» **REQUIREMENT**:
Throughout the material, some lines may have the word "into". Count them and give the number only.

[Start of Attachment]

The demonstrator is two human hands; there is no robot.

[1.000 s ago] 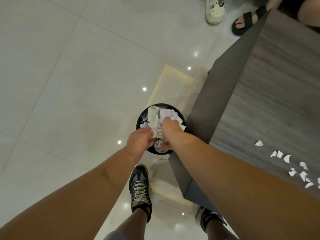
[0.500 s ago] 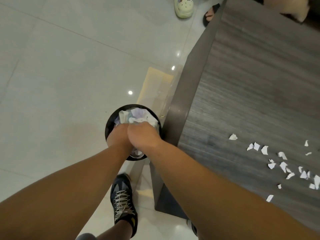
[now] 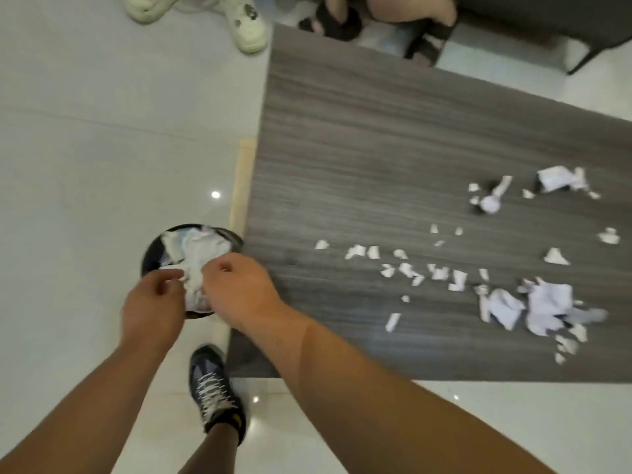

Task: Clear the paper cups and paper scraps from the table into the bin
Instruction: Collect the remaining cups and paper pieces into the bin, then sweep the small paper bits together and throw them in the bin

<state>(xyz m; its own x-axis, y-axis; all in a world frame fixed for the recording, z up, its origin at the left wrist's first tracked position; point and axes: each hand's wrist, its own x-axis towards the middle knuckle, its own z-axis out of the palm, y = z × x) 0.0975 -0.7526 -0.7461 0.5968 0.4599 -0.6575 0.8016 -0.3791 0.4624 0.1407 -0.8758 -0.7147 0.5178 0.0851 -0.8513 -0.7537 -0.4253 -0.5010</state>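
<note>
Hands over bin [image 3: 154, 251] — left hand [image 3: 154, 302] loosely curled | right hand [image 3: 236, 289] curled, knuckles up, both empty

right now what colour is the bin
Black bin, stuffed with white paper; seen in the head view.

Bare forearms with no sleeves, dark navy sneaker [image 3: 213, 388] with white laces, black ankle sock [image 3: 225, 427] with yellow mark
</note>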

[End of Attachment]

» **ANSWER TO THIS TASK**:
2